▶ **Exercise goal**:
Retype each line of the material exactly, please, skipping any picture in it.

▶ **Data segment**:
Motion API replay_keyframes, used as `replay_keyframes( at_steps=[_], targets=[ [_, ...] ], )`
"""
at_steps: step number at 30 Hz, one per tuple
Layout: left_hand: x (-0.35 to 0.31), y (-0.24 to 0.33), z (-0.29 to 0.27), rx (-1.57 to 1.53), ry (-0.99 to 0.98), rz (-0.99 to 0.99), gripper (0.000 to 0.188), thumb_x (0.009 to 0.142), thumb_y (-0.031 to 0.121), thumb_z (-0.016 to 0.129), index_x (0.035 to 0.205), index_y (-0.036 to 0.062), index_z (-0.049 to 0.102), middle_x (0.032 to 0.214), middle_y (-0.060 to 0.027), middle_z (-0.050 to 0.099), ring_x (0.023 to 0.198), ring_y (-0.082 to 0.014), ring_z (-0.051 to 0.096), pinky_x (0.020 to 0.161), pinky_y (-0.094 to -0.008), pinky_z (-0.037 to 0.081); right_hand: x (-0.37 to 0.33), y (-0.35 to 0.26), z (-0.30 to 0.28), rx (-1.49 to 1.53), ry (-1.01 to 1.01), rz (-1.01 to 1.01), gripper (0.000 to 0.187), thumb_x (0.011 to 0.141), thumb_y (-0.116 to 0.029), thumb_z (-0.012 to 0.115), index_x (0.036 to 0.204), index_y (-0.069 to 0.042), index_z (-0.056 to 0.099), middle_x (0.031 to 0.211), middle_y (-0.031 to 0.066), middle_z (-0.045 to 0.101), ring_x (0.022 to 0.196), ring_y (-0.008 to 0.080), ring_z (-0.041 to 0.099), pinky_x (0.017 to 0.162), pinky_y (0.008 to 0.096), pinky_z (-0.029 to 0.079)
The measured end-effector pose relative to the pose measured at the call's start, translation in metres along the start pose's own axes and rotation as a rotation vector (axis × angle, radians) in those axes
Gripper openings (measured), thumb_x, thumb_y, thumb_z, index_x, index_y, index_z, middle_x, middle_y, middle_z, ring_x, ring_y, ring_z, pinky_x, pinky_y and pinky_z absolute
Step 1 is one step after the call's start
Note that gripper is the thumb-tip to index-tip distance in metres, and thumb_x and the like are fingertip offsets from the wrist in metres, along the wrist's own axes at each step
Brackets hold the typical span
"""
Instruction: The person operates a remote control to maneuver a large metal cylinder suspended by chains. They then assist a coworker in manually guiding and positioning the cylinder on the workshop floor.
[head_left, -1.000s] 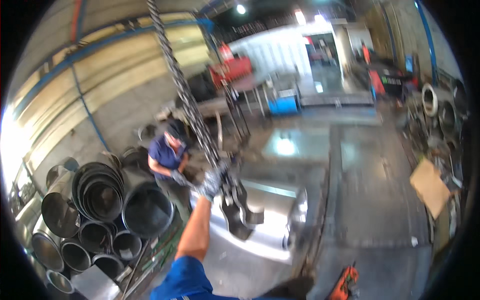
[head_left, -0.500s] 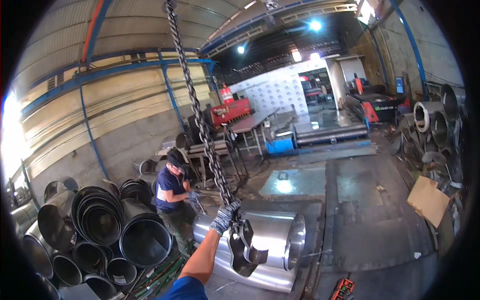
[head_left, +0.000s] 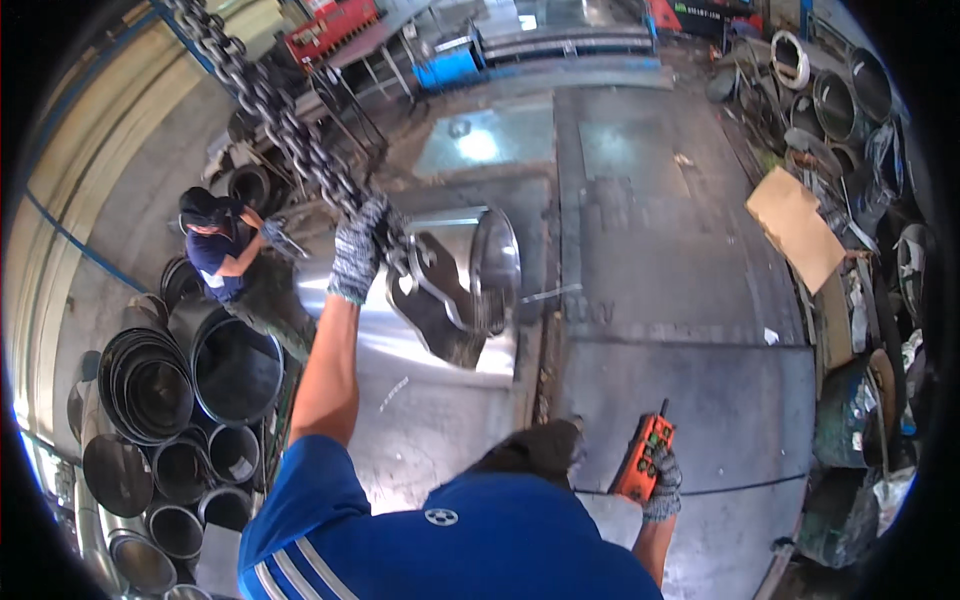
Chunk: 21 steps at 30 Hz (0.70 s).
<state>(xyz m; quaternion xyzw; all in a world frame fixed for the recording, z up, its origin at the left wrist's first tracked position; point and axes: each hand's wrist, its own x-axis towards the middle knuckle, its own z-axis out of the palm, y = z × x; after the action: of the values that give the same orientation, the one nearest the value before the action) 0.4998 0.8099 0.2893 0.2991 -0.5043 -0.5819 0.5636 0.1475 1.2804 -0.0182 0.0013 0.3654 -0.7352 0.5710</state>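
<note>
My left hand, in a speckled grey glove, is raised and gripped around a heavy hoist chain that runs up to the upper left. Just below my grip hangs a dark steel lifting clamp, in front of a shiny metal cylinder lying on the floor. My right hand, gloved too, holds an orange remote control low at my right side. My blue shirt fills the lower edge.
Another person in dark clothes crouches left of the cylinder. Stacked metal ducts lie at the lower left. Steel floor plates spread right. Cardboard and round metal parts line the right side.
The view has tipped downward, from the hall's roof to the floor. My left hand stays on the chain. The orange remote in my right hand has come into view.
</note>
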Motion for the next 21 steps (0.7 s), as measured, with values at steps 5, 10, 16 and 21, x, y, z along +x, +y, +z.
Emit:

▶ **Expected answer**:
Motion API replay_keyframes, used as `replay_keyframes( at_steps=[_], targets=[ [_, ...] ], )`
"""
at_steps: step number at 30 Hz, one per tuple
Layout: left_hand: x (-0.35 to 0.31), y (-0.24 to 0.33), z (-0.29 to 0.27), rx (-1.57 to 1.53), ry (-0.99 to 0.98), rz (-0.99 to 0.99), gripper (0.000 to 0.188), thumb_x (0.009 to 0.142), thumb_y (-0.031 to 0.121), thumb_z (-0.016 to 0.129), index_x (0.035 to 0.205), index_y (-0.036 to 0.062), index_z (-0.049 to 0.102), middle_x (0.032 to 0.214), middle_y (-0.060 to 0.027), middle_z (-0.050 to 0.099), ring_x (0.023 to 0.198), ring_y (-0.082 to 0.014), ring_z (-0.051 to 0.096), pinky_x (0.020 to 0.161), pinky_y (-0.094 to -0.008), pinky_z (-0.037 to 0.081); right_hand: x (-0.37 to 0.33), y (-0.35 to 0.26), z (-0.30 to 0.28), rx (-1.49 to 1.53), ry (-1.01 to 1.01), rz (-1.01 to 1.01), gripper (0.000 to 0.187), thumb_x (0.011 to 0.141), thumb_y (-0.116 to 0.029), thumb_z (-0.012 to 0.115), index_x (0.036 to 0.204), index_y (-0.069 to 0.042), index_z (-0.056 to 0.099), middle_x (0.031 to 0.211), middle_y (-0.031 to 0.066), middle_z (-0.045 to 0.101), ring_x (0.022 to 0.196), ring_y (-0.008 to 0.080), ring_z (-0.041 to 0.099), pinky_x (0.017 to 0.162), pinky_y (0.008 to 0.096), pinky_z (-0.029 to 0.079)
The measured end-effector pose relative to the pose measured at the call's start, translation in metres along the start pose's own axes and rotation as a rotation vector (axis × angle, radians) in those axes
Gripper openings (measured), thumb_x, thumb_y, thumb_z, index_x, index_y, index_z, middle_x, middle_y, middle_z, ring_x, ring_y, ring_z, pinky_x, pinky_y and pinky_z absolute
Step 1 is one step after the call's start
Note that gripper is the thumb-tip to index-tip distance in metres, and thumb_x and the like are fingertip offsets from the wrist in metres, along the wrist's own axes at each step
Brackets hold the typical span
"""
Instruction: The person operates a remote control to maneuver a large metal cylinder suspended by chains. They then assist a coworker in manually guiding and positioning the cylinder on the workshop floor.
[head_left, -1.000s] 
[head_left, -0.500s] 
[head_left, +0.000s] 
Chunk: 21 steps at 30 Hz (0.70 s).
<state>(xyz m; quaternion xyzw; all in a world frame fixed for the recording, z up, its origin at the left wrist's first tracked position; point and axes: each hand's wrist, its own x-axis towards the middle knuckle, its own z-axis out of the palm, y = z × x; after the action: of the values that give the same orientation, the one nearest the value before the action) 0.4998 0.8099 0.2893 0.2991 -0.5043 -0.5819 0.5636 0.1475 1.2804 -0.0182 0.0013 0.3654 -0.7352 0.5710</state>
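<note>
My left hand, in a speckled grey glove, is raised and gripped around a heavy hoist chain that runs up to the upper left. Just below my grip hangs a dark steel lifting clamp, in front of a shiny metal cylinder lying on the floor. My right hand, gloved too, holds an orange remote control low at my right side. My blue shirt fills the lower edge.
Another person in dark clothes crouches left of the cylinder. Stacked metal ducts lie at the lower left. Steel floor plates spread right. Cardboard and round metal parts line the right side.
The view has tipped downward, from the hall's roof to the floor. My left hand stays on the chain. The orange remote in my right hand has come into view.
</note>
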Motion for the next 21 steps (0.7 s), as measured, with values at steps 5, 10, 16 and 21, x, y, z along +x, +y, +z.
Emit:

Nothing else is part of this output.